They bring each other sweets, tidbits.

Officials, according to Manilov, are entirely the most respectable and most amiable people. The image of Manilov reflects a whole phenomenon - Manilovism - this is a tendency to create chimeras, to pseudo-philosophizing.

The second lady is the Box. Metaphorical. She reflects the essence of her nature: thrifty, distrustful, fearful, dull-witted, superstitious. Hoarding - she loves to save, just save not in the name of something. Clubhead - calls her Chichikov. She is afraid to sell cheap, she wants to wait, so as not to incur a loss somehow. The box at first Chichikov is going to dig up the dead. She still decides to sell her souls to Chichikov, but out of fear and superstition, because he cursed her. The image captures the image of club-headed stubbornness.

Nozdrev.

Broken small - reveler. He is a historical person, because every time he gets into some kind of story: he gets drunk in a buffet to a brutal state, or he kept a horse of a blue color. Nozdryov is eager for the female sex, but main passion- to spoil the female sex. He upset a wedding, a trade deal, but still considered a friend of the one he shat. Things around him are identical to his boastful nature: instead of books, sabers and daggers. He is devoid of inner content, therefore he is dead, he changes anything: guns, dogs, horses, barrel organ, not for profit, but for the sake of the process itself. Nozdryov's food also expresses an absolutely reckless spirit: something burned, not cooked: go ahead, it would be hot.
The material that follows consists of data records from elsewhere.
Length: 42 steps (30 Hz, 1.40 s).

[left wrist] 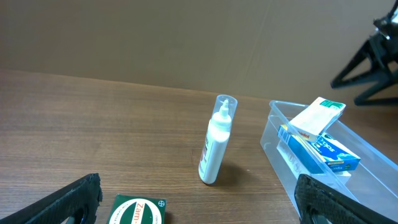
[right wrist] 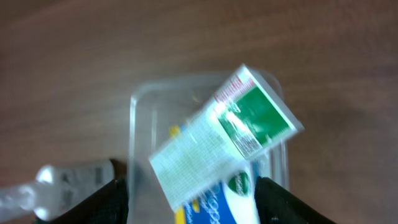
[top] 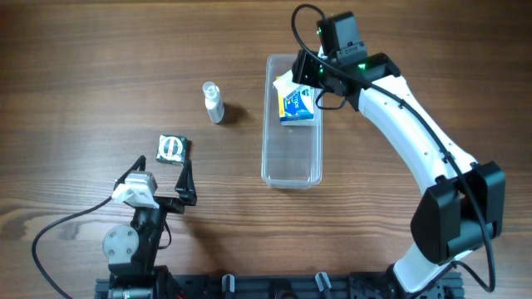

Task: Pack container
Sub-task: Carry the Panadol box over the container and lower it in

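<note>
The clear plastic container [top: 291, 174] lies lengthwise at the table's centre; it also shows in the left wrist view [left wrist: 280, 146] and the right wrist view [right wrist: 134, 124]. A blue box [top: 297, 106] [left wrist: 323, 152] [right wrist: 230, 202] lies in its far end. A white box with a green end [top: 285, 81] [left wrist: 317, 115] [right wrist: 224, 134] rests tilted on the blue box and is blurred in the right wrist view. My right gripper [top: 306, 71] [right wrist: 196, 205] hangs open above these boxes, its fingers apart from them. My left gripper [top: 160, 176] [left wrist: 199, 205] is open and empty just behind a green box [top: 172, 149] [left wrist: 138, 211].
A white bottle with a clear cap [top: 214, 102] [left wrist: 214, 146] [right wrist: 56, 186] stands upright left of the container. The near half of the container holds nothing. Bare wooden table lies all around.
</note>
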### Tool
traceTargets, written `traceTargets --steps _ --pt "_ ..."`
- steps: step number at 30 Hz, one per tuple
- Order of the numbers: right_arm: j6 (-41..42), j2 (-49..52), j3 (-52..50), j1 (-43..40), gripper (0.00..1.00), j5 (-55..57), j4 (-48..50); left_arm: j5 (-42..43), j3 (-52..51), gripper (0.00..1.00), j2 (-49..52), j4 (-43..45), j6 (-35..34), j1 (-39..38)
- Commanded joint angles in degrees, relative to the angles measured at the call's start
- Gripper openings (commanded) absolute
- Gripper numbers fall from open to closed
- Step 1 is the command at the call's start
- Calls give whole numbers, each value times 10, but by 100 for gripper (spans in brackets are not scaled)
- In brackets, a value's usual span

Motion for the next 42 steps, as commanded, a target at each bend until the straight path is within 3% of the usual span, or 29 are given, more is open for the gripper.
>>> traceTargets --steps 1,8,10,13,21,24,36,42 --pt "19 8 7 1 67 3 49 -3 -3 100 0 -2 4 5" --pt "73 28 7 -4 66 105 89 -3 -3 100 0 -2 4 5" --pt "92 53 7 -15 42 105 99 -3 -3 100 0 -2 4 5" --pt "103 70 7 -23 28 100 119 -3 -3 100 0 -2 4 5" --pt "109 77 7 -26 20 136 143 -3 -3 100 0 -2 4 5" --pt "124 86 7 -26 7 152 132 -3 -3 100 0 -2 4 5" --pt "87 98 7 -26 8 52 116 -3 -3 100 0 -2 4 5" --pt "72 56 7 -26 8 45 70 -3 -3 100 0 -2 4 5"
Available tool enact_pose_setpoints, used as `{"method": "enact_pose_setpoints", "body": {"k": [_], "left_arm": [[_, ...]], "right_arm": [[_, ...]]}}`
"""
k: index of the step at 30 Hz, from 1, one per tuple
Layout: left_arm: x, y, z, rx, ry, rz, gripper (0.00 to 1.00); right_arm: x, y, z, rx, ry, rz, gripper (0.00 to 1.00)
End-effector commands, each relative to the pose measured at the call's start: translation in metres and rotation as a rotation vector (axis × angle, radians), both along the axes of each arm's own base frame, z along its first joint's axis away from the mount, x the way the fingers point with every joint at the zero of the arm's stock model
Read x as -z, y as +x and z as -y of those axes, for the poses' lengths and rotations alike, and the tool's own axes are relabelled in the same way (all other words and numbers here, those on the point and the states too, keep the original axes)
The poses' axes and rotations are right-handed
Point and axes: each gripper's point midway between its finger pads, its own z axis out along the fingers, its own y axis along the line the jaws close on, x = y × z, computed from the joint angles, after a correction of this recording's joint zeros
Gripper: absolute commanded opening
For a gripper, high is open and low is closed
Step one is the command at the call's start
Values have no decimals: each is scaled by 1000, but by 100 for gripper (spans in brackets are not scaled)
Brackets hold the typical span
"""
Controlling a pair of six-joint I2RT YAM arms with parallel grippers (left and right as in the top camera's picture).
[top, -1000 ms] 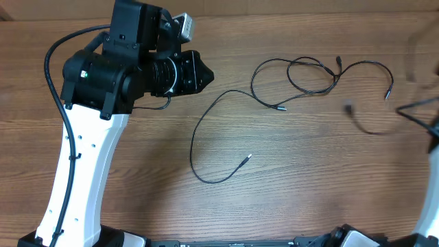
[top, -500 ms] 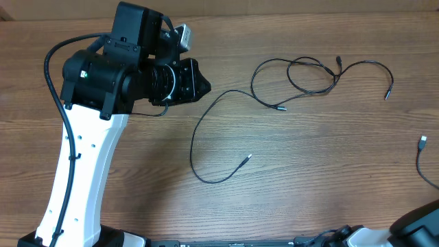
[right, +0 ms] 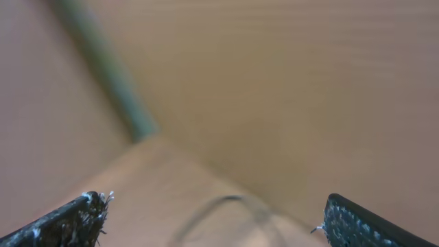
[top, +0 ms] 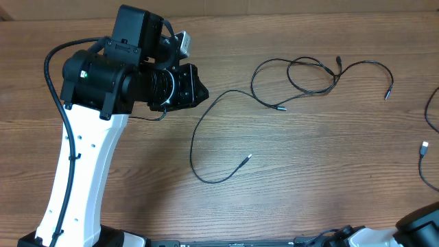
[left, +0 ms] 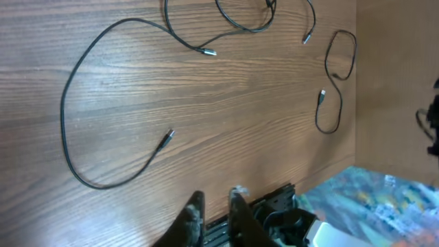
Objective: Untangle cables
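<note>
Several thin black cables lie on the wooden table. A long single cable (top: pixel 194 140) curves through the middle, its plug tip lying free. Two looped cables (top: pixel 302 72) cross each other at the far right. Another cable (top: pixel 423 156) with a pale plug lies at the right edge. My left gripper (top: pixel 204 88) hovers left of the long cable (left: pixel 65 116), its fingers a narrow gap apart with nothing between them. The right gripper (right: pixel 214 204) stands wide open in its own blurred view, a faint cable loop (right: pixel 226 202) beyond the fingers, not gripped.
The left arm's white column (top: pixel 82 171) and black wrist fill the table's left side. A thin dark cord (top: pixel 147 118) runs under that wrist. Part of the right arm (top: pixel 418 226) shows at the bottom right corner. Arm bases line the near edge.
The right arm has pulled back from the right edge to the bottom right corner and its jaws have opened wide; a cable now lies loose at that edge. The left gripper shifted slightly.
</note>
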Motion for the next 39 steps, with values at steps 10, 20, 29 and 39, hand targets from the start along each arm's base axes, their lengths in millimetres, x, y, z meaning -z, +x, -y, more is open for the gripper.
{"method": "enact_pose_setpoints", "body": {"k": [10,20,29,39], "left_arm": [[-8,23,-28,-7,179,205,29],[-1,13,-31,29,209,170,24],[4,4,-33,50,226,140,24],[-3,2,-20,87,148,146,25]], "right_arm": [[20,108,-203,-519,206,-126,100],[83,129,-317,-604,300,-387,100],[184,144,-347,-577,509,-548,100],[258,158,-385,-581,605,-618,4]]}}
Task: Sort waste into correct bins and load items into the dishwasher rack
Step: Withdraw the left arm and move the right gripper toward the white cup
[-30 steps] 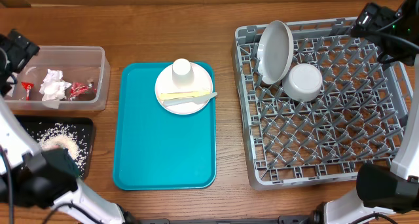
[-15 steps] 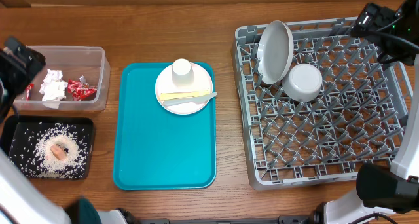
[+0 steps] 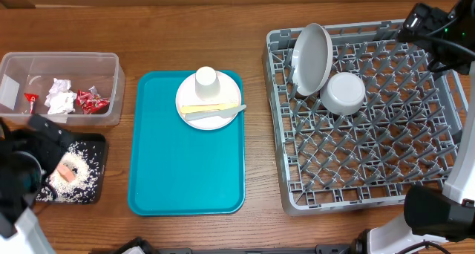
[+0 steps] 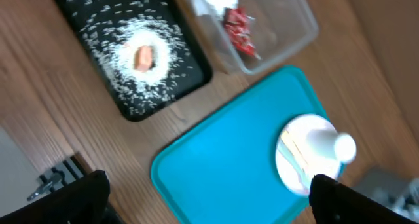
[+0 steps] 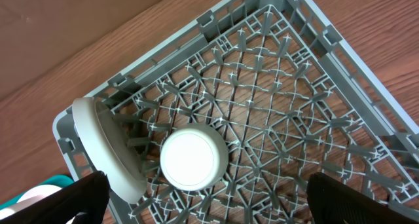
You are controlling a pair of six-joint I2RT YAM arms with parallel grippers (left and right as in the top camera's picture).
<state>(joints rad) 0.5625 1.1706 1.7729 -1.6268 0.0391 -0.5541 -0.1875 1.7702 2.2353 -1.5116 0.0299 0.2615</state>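
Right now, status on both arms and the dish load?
Left gripper open, empty; right gripper open, empty. Grey plate, bowl in rack. White plate on teal tray, cup and utensils on it.

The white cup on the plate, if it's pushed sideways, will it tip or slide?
The cup looks small and plain, so probably light and stiff. Standing on the smooth plate, it would likely slide before tipping. The utensils lie close beside it, so a push that way could scatter them.
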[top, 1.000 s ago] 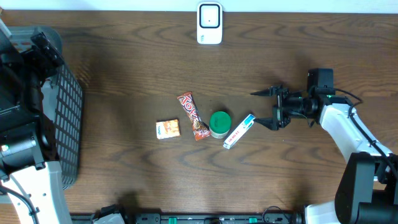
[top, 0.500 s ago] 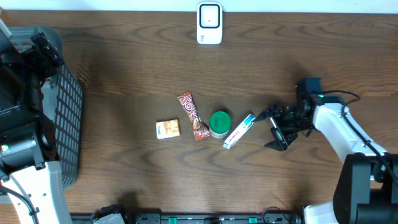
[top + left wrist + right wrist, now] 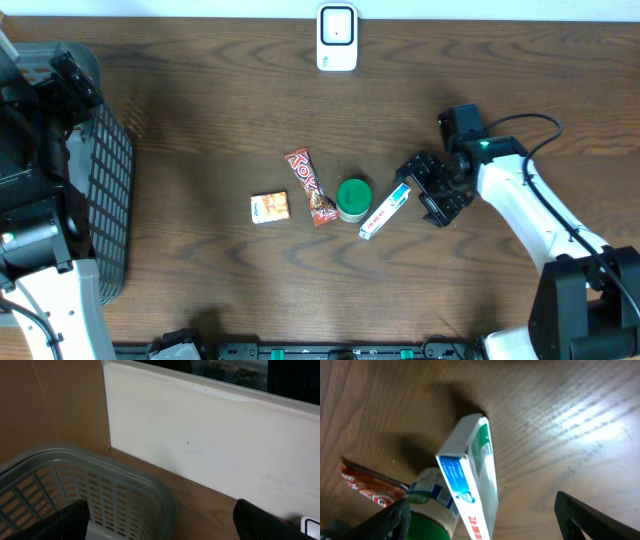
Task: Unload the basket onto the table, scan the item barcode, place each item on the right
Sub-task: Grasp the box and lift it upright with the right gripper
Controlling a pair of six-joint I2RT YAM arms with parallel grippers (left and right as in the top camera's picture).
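Right gripper [image 3: 423, 190]: jaws spread, empty, just right of toothpaste box [image 3: 385, 210] | box: flat on table [image 3: 200, 120], beside green-lidded jar [image 3: 353, 198] | left gripper [image 3: 165, 522]: spread wide above basket [image 3: 125, 477]

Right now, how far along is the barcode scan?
Nothing done yet: the long white-and-blue cardboard box lies flat on the wooden table. In hand: the open right gripper is beside its end, not gripping. Left: grasp, lift, show its barcode to the white scanner.

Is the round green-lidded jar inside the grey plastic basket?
No, the round green-lidded jar stands on the brown wooden table, apart from the grey plastic basket.
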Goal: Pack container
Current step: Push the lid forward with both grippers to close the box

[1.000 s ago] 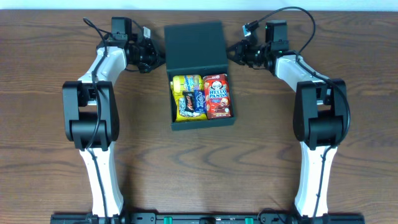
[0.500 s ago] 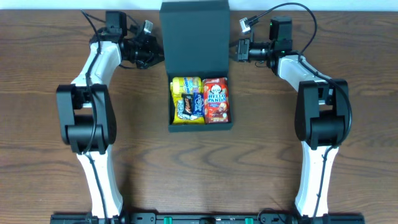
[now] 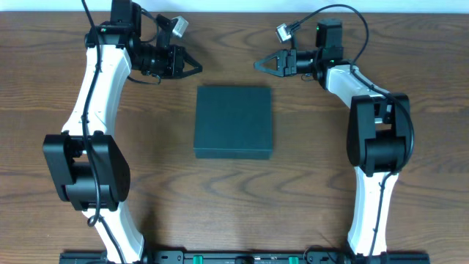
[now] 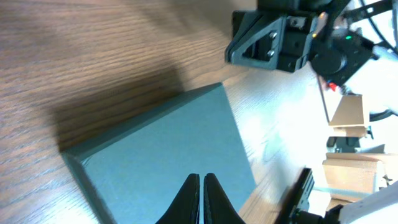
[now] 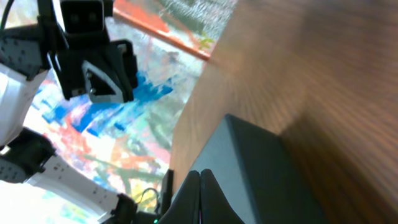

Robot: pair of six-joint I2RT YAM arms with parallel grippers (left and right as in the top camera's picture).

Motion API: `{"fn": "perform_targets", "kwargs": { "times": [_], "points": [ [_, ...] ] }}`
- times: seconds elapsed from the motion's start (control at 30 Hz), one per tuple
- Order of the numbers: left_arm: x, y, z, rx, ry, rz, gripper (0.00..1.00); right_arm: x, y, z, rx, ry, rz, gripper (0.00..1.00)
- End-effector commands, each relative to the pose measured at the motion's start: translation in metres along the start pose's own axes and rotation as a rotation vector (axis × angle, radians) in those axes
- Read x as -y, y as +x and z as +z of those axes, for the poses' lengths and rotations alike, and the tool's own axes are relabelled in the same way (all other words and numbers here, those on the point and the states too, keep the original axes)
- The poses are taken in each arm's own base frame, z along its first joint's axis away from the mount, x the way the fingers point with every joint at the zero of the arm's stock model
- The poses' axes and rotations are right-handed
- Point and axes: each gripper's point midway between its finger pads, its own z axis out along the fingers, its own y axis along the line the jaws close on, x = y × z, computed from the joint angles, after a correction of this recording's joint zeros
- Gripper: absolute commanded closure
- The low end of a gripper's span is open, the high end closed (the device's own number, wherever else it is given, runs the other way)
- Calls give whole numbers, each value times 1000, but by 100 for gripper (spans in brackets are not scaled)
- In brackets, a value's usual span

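The matte black container lies in the middle of the table with its flap lid shut flat; its contents are hidden. It also shows in the left wrist view and the right wrist view. My left gripper is shut and empty, held above the table beyond the container's far left corner. My right gripper is shut and empty, held beyond the far right corner. The two grippers point toward each other. Shut fingertips show in the left wrist view and the right wrist view.
The brown wooden table stretches around the container. Both arm bases stand at the near edge.
The container's lid, standing open before with snack packets visible inside, now lies shut. Both grippers have pulled away from the lid toward the far edge.
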Motion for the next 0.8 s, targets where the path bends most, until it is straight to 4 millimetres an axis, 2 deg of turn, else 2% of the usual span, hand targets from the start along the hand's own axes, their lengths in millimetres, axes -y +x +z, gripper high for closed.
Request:
{"fn": "perform_targets", "kwargs": {
  "times": [0.0,0.1,0.2,0.3,0.37,0.5,0.57,0.67,0.77],
  "points": [
    [-13,0,-4,-6,-93,-20,94,19,-20,-20,97,117,41,98],
    [-22,1,-8,-1,-169,-102,94,41,-35,-35,192,245,76,98],
    [-22,-2,-20,28,-235,-148,94,60,-50,-56,293,410,78,98],
    [-7,-5,-37,67,-263,-156,94,72,-61,-82,359,600,40,98],
    [9,-5,-49,89,-264,-142,95,71,-67,-96,371,698,20,98],
    [38,-1,-79,143,-326,-88,94,48,-76,-124,352,808,0,98],
    [53,0,-91,175,-359,-48,94,30,-81,-139,341,830,-2,98],
    [80,9,-109,209,-408,10,94,-9,-83,-152,315,853,-30,98],
    [110,34,-120,183,-406,59,94,-61,-76,-150,268,873,-118,98]
  ]
}}
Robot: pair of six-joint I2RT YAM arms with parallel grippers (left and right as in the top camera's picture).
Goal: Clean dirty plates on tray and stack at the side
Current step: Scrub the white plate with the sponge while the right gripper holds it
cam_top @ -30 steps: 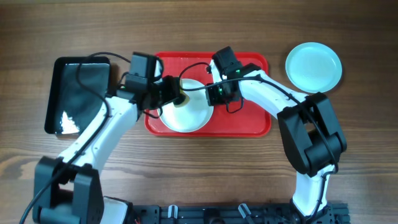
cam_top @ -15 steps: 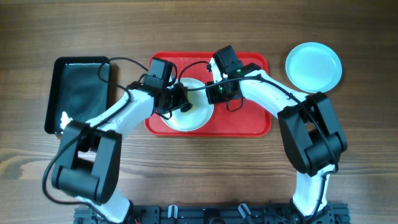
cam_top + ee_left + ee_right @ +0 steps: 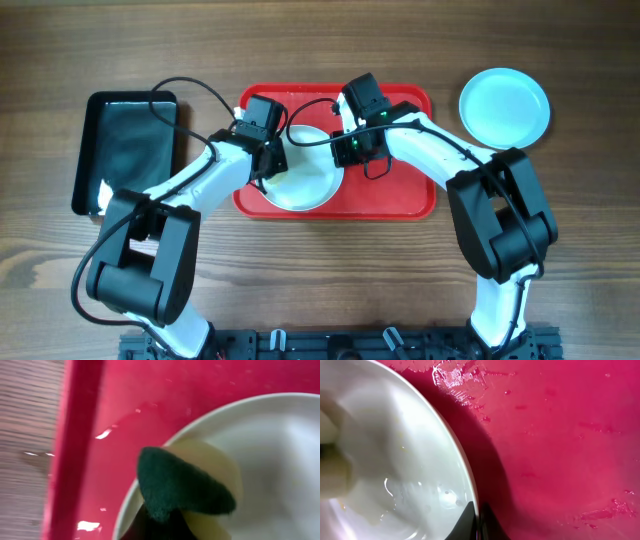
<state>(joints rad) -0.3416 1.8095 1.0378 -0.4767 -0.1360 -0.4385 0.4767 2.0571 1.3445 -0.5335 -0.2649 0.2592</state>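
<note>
A white plate (image 3: pixel 305 188) is lying in the left half of the red tray (image 3: pixel 400 195), its rim reaching toward the tray's 6 o'clock edge; water droplets are glistening on its centre and wet streaks are showing on the tray floor around it. The right gripper (image 3: pixel 478 521) is pinching the plate's rim at about 2 o'clock in the overhead view, its jaws closed narrowly on the edge. The left gripper (image 3: pixel 272 162) is reaching in at the plate's 10 o'clock, clamped on a sponge (image 3: pixel 185 487) whose dark green scouring face and yellow body are pressing over the rim onto the plate. A second plate (image 3: pixel 504 107), aqua-tinted, is resting on the wooden table (image 3: pixel 320 270) at the tray's 2 o'clock, apart from it. A glossy black tray (image 3: pixel 125 150) is sitting at the red tray's 9 o'clock.
</note>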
Nozdrev is impulsive and angry. Going to beat Chichikov. He was the first to betray Chichikov's secret at the governor's ball, after which he sat on the floor and began to grab the dancers by the floor.

Sobakevich

His heroic power is distinguished. He performs feats at the dinner table. He is distinguished by good health. His image is a parody of the appearance and deeds of fabulous heroes; rudeness and clumsiness are the essence of his portrait. Nature, creating his face, chopped from all over his shoulder. Things around repeat the heavy and solid body of the owner: a strong asymmetric house, a table, armchairs, chairs - everyone spoke, and I, too, Sobakevich. He sees scoundrels and swindlers in all, the governor, in his opinion: the first robber in the world, will slaughter the whole city for a penny: a swindler sits on a swindler and drives a scammer, there is only a prosecutor, but a pig in his soul.

Sobakevich is a kulak man, he expresses a universal passion for the heavy, earthly, carnal. The strength and will of Sobakevich are devoid of an ideal.

Plushkin

The name is associated with the image of a moldy cracker left over from the Easter cake brought by her daughter. The portrait was created using hyperbole. Chichikov takes him for a housekeeper, for a sexless creature. One chin protruded forward. The universal type of miser: a hole in humanity. Object world around Plyushkin testifies to rottenness, laziness, dying and decline. Huts seep through like a sieve, expressive and exemplary owner Plyushkin transforms into a spider, after the death of his wife, the eldest daughter runs away with the captain. He curses his son, who has become a military man. Things decay, time stops. Mental faculties decline, are reduced to suspicion, to insignificant pettiness, he considers all servants to be thieves and swindlers, list of the dead shower.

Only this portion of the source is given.